People who know me instantly understand the title of this blog, but others may wonder why it’s called Grief and Cigars. 

When I started this blog, I played around with a few different names, but none of them felt right.

Grief seemed like a natural component because that’s what all of us are trying to process when it comes to the loss of our kids.  The cigar came in, not just because I like cigars – although I do like cigars – instead, it’s because many times when I am thinking about my son, I am also smoking a cigar. 
Honestly, there were many nights when sitting on my back deck, thinking about my son, listening to the playlist from his funeral, and smoking a cigar were the only things keeping me sane.  I’ve always liked cigars, but on those nights, they were more like a lifeline than a hobby. 

It’s tough to think about those nights.  But every parent who has lost a child knows what they are like.  They just hurt.  So many questions have no answer. 

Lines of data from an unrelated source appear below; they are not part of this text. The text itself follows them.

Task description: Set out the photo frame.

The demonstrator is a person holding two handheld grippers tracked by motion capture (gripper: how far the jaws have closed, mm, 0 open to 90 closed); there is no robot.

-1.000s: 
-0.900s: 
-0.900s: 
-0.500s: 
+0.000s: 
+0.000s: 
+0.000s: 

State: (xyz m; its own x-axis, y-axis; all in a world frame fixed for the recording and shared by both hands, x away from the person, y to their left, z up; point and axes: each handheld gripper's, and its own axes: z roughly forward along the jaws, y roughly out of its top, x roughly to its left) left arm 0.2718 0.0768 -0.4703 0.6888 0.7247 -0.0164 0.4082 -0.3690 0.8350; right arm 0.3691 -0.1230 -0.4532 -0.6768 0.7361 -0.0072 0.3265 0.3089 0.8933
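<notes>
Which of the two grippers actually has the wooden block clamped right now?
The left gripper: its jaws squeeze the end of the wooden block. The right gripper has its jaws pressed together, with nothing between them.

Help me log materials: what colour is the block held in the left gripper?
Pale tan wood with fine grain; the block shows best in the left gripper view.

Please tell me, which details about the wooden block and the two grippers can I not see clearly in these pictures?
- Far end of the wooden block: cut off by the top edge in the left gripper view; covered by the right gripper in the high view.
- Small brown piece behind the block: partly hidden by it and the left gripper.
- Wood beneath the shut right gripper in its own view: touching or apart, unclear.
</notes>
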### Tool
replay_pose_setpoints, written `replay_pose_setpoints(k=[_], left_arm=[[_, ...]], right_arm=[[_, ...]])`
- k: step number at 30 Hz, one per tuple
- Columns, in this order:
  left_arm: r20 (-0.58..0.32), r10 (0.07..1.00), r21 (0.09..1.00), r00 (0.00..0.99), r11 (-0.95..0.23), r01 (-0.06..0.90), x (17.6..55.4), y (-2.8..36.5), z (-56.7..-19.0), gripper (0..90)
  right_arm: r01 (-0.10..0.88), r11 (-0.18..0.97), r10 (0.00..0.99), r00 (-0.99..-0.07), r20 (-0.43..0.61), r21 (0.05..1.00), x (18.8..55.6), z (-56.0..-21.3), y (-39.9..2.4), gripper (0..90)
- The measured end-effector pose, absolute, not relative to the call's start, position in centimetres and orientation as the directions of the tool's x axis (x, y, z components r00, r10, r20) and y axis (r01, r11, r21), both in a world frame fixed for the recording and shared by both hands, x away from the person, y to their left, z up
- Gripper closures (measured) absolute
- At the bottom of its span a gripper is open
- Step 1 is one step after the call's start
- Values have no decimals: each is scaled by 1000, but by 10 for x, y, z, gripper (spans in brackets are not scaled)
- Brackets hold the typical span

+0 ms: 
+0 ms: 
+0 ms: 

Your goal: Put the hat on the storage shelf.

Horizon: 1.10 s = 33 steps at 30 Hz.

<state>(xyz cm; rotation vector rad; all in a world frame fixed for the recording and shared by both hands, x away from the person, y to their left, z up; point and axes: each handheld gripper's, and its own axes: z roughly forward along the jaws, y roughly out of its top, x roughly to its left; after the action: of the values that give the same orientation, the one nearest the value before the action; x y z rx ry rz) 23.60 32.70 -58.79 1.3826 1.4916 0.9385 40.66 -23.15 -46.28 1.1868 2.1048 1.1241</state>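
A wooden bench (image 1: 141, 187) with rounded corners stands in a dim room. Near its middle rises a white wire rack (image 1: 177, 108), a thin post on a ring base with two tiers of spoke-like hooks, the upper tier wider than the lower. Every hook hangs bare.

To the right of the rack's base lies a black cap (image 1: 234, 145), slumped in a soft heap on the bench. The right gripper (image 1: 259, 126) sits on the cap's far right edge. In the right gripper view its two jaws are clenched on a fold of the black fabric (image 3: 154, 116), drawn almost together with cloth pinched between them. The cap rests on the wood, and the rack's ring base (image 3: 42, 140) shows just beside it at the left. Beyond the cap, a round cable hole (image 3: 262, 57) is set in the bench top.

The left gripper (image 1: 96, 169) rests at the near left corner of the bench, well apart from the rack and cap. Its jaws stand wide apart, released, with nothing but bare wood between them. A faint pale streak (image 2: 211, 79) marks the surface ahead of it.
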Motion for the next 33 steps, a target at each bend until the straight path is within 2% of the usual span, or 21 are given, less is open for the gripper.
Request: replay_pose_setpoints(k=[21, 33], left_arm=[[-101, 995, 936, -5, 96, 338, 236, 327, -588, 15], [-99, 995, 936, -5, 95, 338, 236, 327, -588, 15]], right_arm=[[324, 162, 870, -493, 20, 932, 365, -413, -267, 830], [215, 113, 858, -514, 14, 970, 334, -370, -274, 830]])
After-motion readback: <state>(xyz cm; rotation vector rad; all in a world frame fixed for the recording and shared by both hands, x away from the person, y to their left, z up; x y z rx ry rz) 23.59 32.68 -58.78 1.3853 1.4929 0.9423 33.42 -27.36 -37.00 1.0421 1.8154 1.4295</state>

  • Why the fuck didn’t he call?
  • Why couldn’t I be there to help? 
  • Why the fuck is he gone?  

When your heart is hurting and your head is in that place where there are no answers, it helps to step back, take a puff, and just sit with the moment.  There isn’t a damn thing that can change the past, but smoking a cigar helps make the present a little bit more enjoyable.   

Also, I wanted a title that reflected a place where men who have lost a child could come together and feel welcome. A lot of the imagery for grief looks like like sunshine and meadows.  Just look at the books in the bookstore on the subject.  But I think that pictures of grief should also include cigars, bourbon, and slow smoked BBQ.  I think that is a more authentic picture of grief for myself and the men I know.

So that’s the reason that I decided to put cigars into the title.